Hôtel de Raoulx, dit aussi hôtel de Liman, de Seillons ou de Barberin
Au cœur de Tarascon, cet hôtel particulier baroque et classique superpose trois siècles d'élégance provençale, de ses façades sculptées du XVIIe siècle à ses remaniements néoclassiques, sous le signe de grandes familles locales.
History
Dissimulé dans le tissu urbain dense de Tarascon, à quelques encablures du célèbre château du roi René, l'hôtel de Raoulx — dit aussi de Liman, de Seillons ou de Barberin — est l'une de ces demeures aristocratiques que la Provence sait garder secrètes. Sa multiplicité de noms dit à elle seule l'épaisseur de son histoire : plusieurs familles de robe et de négoce s'y sont succédé, chacune y laissant l'empreinte de son goût et de son rang. Ce qui distingue cet hôtel particulier des nombreuses demeures provençales du XVIIe siècle, c'est précisément l'accumulation lisible de ses phases de transformation.
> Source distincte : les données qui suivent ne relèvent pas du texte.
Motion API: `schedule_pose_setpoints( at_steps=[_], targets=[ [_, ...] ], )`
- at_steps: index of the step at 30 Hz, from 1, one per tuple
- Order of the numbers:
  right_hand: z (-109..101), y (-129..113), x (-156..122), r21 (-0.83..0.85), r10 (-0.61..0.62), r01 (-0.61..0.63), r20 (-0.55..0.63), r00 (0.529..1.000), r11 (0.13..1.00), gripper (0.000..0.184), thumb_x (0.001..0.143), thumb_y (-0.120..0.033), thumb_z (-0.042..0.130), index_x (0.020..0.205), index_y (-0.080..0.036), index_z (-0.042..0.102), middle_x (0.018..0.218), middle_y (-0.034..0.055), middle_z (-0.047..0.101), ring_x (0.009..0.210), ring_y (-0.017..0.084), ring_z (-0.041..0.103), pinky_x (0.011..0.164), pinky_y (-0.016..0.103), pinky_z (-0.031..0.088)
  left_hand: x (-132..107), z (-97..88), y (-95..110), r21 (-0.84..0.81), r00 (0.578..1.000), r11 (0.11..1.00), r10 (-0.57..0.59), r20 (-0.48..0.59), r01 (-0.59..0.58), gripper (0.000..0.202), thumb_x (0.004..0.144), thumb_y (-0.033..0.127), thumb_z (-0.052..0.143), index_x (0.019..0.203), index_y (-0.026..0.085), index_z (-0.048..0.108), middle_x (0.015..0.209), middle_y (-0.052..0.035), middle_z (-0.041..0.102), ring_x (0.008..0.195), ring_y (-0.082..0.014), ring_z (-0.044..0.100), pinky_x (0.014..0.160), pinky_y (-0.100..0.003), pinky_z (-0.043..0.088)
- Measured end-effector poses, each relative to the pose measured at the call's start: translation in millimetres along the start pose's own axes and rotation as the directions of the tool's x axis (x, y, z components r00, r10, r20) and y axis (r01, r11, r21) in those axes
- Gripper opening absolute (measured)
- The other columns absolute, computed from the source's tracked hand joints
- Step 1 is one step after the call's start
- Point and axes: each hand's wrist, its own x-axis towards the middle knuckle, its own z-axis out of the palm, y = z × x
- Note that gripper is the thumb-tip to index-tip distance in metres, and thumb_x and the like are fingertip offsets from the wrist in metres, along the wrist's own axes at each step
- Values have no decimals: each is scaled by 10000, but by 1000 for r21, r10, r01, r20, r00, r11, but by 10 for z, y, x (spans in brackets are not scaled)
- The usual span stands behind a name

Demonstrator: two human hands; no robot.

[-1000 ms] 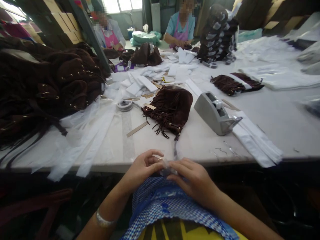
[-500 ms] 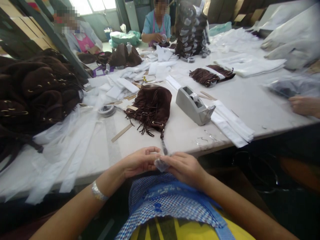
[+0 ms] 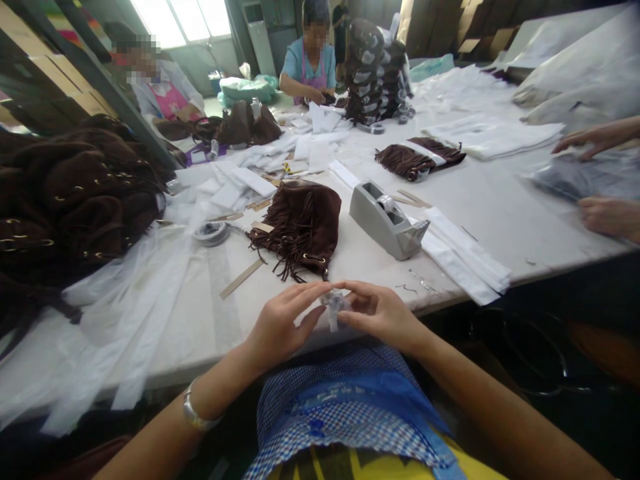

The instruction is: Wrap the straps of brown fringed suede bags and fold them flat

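My left hand (image 3: 280,327) and my right hand (image 3: 383,312) meet at the table's front edge, fingertips pinched on a small crumpled piece of clear plastic (image 3: 334,305) held between them. Just beyond lies a brown fringed suede bag (image 3: 303,227), its strap end running toward my hands. A grey tape dispenser (image 3: 386,219) sits to the right of the bag.
A heap of brown bags (image 3: 65,200) fills the left side, with long white plastic strips (image 3: 145,313) spilling over the edge. Folded white sleeves (image 3: 465,250) lie by the dispenser. Another person's hands (image 3: 607,217) work at the right; two people sit at the far end.
My hands rose from my lap to the table edge with the plastic piece. The view shifted right, and another person's hands came into sight on the right.
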Motion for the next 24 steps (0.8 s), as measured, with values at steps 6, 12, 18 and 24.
schedule_pose_setpoints(
  at_steps=[6,12,18,24],
  targets=[
    [-28,-55,154,-21,-7,6,-2,1000,1000,484,827,-357,713,1264,-181,603,741,-19,655,621,102,577,602,219,474,104,53,-36,27,994,995,-98,-53,100,231,902,183,589,1098,232,702,1064,-60,732,968,-182,687,891,-289,542],
    [3,23,146,-372,-240,189,-97,966,909,532,806,-291,734,1308,-239,564,972,28,735,740,142,623,719,277,530,215,15,-165,-304,822,780,-568,22,547,203,778,330,743,920,184,742,853,-59,740,767,-196,684,734,-293,546],
    [68,153,208,-534,-440,307,-140,887,788,466,861,-207,689,1305,-266,563,960,25,742,835,172,675,830,310,545,272,77,-264,-698,593,243,-742,313,673,334,664,342,842,885,121,726,859,-68,724,769,-162,657,757,-285,531],
    [26,175,344,-665,-590,462,41,806,586,324,904,-212,640,1225,-251,632,978,54,726,887,196,642,820,340,545,244,99,-307,-713,469,-80,-701,537,697,387,602,352,886,862,114,726,800,-41,678,710,-87,606,685,-185,486]
  ],
)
Là où d'autres bâtiments furent unifiés ou effacés par des restaurations tardives, celui-ci conserve une stratification architecturale rare : les sobres ordonnances du second quart du XVIIe siècle côtoient les enroulements décoratifs propres au goût rocaille du XVIIIe, tandis que des adjonctions du premier quart du XIXe siècle viennent fermer l'ensemble dans une retenue néoclassique. L'expérience de la visite tient autant à l'atmosphère qu'à la pierre. Dans les couloirs et les salles, le silence est celui d'une maison habitée par ses fantômes bourgeois. Les encadrements de portes moulurés, les consoles sculptées et les plafonds à caissons racontent une prospérité discrète, celle d'une bourgeoisie provençale attachée à ses prérogatives et à l'art de vivre. Le cadre général de Tarascon amplifie ce charme : la ville, bâtie sur le Rhône en face de Beaucaire, a longtemps été un carrefour commercial majeur de Provence. L'hôtel de Raoulx s'inscrit naturellement dans ce réseau de demeures patriciennes qui jalonnent les ruelles du vieux Tarascon, formant avec le château médiéval et la collégiale Sainte-Marthe un ensemble patrimonial cohérent et peu fréquenté des touristes pressés.
Architecture
L'hôtel de Raoulx présente une architecture de synthèse caractéristique des grands hôtels particuliers de Provence, où s'articulent des phases de construction distinctes sans rupture stylistique brutale. La composition générale suit le schéma traditionnel de la demeure urbaine méridionale : une façade sur rue dotée d'un portail monumental, un passage voûté conduisant à une cour intérieure, et des corps de bâtiment distribués sur deux à trois niveaux. Les façades se signalent par la qualité de leur pierre de taille calcaire locale, soigneusement appareillée, offrant ce teint doré caractéristique de l'architecture tarasconnaise. Les éléments relevant du second quart du XVIIe siècle se distinguent par leurs ordonnances sévères et leurs décors sculptés sobres : encadrements de fenêtres à crossettes, corniches à modillons, consoles en pierre sur lesquelles reposent des balcons forgés. Le portail, pièce maîtresse de la composition, associe probablement des pilastres à chapiteaux ioniques ou toscans à un fronton brisé ou cintré, selon une formule très répandue dans la région à cette époque. Les remaniements du XVIIIe siècle ont introduit une légèreté ornementale supplémentaire : cartouches, mascarons et ferronneries en fer forgé aux dessins ondulés. À l'intérieur, l'escalier d'honneur constitue vraisemblablement la pièce maîtresse, avec sa cage voûtée en berceau ou d'arêtes et ses rampes en fer forgé aux volutes caractéristiques du XVIIIe siècle provençal. Les plafonds des pièces nobles pourraient conserver des gypseries ou des solives apparentes peintes, témoins de décors domestiques qui ont survécu aux successions turbulentes de l'époque révolutionnaire.